*What is needed*
Starting at the first line of the data below, retype every line up to and including the one containing "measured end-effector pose".

━━━━━━━━━━

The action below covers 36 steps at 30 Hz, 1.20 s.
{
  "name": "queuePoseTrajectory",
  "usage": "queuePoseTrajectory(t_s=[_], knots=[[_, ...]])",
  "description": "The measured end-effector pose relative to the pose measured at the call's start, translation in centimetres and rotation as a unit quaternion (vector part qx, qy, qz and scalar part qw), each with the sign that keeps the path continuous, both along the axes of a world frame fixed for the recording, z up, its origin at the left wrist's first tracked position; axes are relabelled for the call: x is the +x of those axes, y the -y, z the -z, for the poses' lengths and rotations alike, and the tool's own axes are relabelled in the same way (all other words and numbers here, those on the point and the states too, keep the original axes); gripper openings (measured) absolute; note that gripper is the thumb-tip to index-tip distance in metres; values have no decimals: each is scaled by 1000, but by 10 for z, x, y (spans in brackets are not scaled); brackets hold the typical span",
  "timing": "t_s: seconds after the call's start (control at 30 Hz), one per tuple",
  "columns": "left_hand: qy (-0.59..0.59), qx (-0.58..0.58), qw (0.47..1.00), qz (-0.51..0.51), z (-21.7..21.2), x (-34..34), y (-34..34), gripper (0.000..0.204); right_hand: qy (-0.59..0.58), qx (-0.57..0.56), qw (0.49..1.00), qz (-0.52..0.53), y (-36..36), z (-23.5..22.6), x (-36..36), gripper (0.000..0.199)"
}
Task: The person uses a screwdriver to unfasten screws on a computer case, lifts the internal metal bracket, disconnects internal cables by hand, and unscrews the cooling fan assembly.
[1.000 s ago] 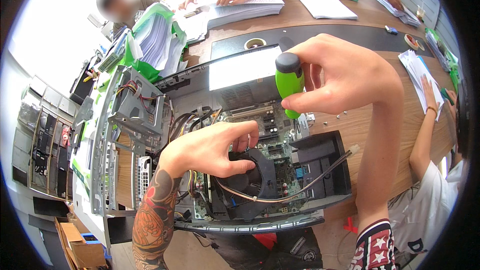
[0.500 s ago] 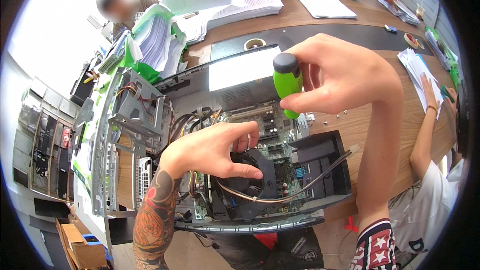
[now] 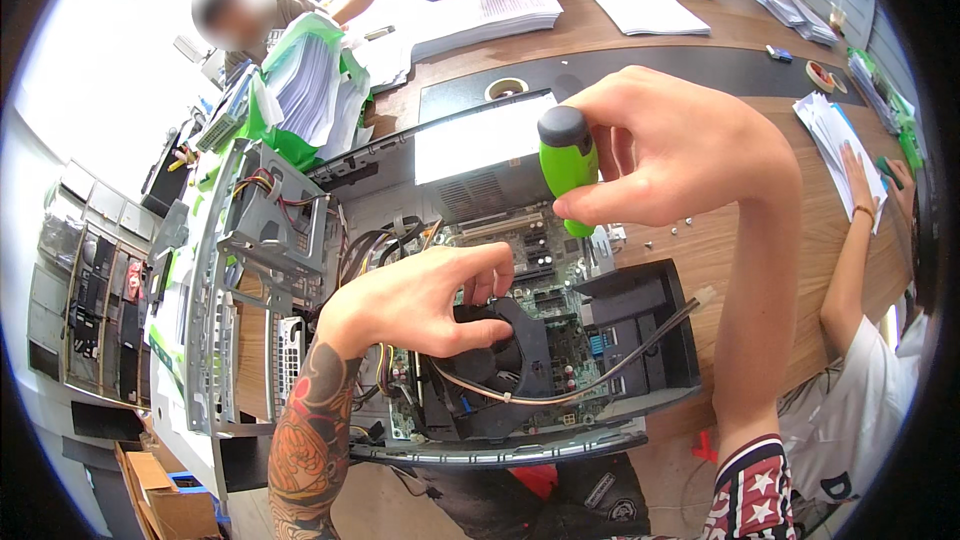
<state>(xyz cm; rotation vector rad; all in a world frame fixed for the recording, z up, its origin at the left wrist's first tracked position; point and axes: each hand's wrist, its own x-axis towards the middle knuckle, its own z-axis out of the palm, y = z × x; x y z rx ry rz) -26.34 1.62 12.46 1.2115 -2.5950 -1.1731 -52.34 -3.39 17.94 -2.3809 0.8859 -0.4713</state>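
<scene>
An opened desktop computer case point(image 3: 640, 410) lies on the wooden table, its green motherboard point(image 3: 540, 250) and black cooler fan shroud point(image 3: 510, 360) exposed. My left hand point(image 3: 420, 300) rests on the fan shroud, fingers curled over its top edge. My right hand point(image 3: 670, 150) is raised above the board and pinches a screwdriver with a green and black handle point(image 3: 568, 165), pointing down; its tip is hidden behind my left fingers and the board parts. A silver power supply point(image 3: 480, 155) sits at the case's far side.
A grey drive cage point(image 3: 270, 230) with coloured wires stands swung up at the left. Loose screws point(image 3: 680, 230) lie on the table to the right of the case. Paper stacks point(image 3: 490, 10) and other people's arms point(image 3: 855, 240) are around the table. A tape roll point(image 3: 505, 88) lies behind the case.
Both hands have stayed almost in place. Behind the case, a person lifted a sheet of paper and put it down again.
</scene>
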Motion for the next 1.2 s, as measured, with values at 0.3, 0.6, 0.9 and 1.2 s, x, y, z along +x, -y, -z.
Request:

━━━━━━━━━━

*Response to the exercise*
The action below covers 36 steps at 30 Hz, 1.20 s.
{
  "name": "queuePoseTrajectory",
  "usage": "queuePoseTrajectory(t_s=[_], knots=[[_, ...]])",
  "description": "The measured end-effector pose relative to the pose measured at the call's start, translation in centimetres and rotation as a unit quaternion (vector part qx, qy, qz and scalar part qw), each with the sign that keeps the path continuous, both along the axes of a world frame fixed for the recording, z up, its origin at the left wrist's first tracked position; axes are relabelled for the call: x is the +x of those axes, y the -y, z the -z, for the poses' lengths and rotations alike, and the tool's own axes are relabelled in the same way (all other words and numbers here, those on the point and the states too, keep the original axes); gripper openings (measured) absolute; note that gripper is the thumb-tip to index-tip distance in metres; values have no decimals: each is scaled by 1000, but by 10 for z, x, y (spans in brackets are not scaled); brackets hold the typical span",

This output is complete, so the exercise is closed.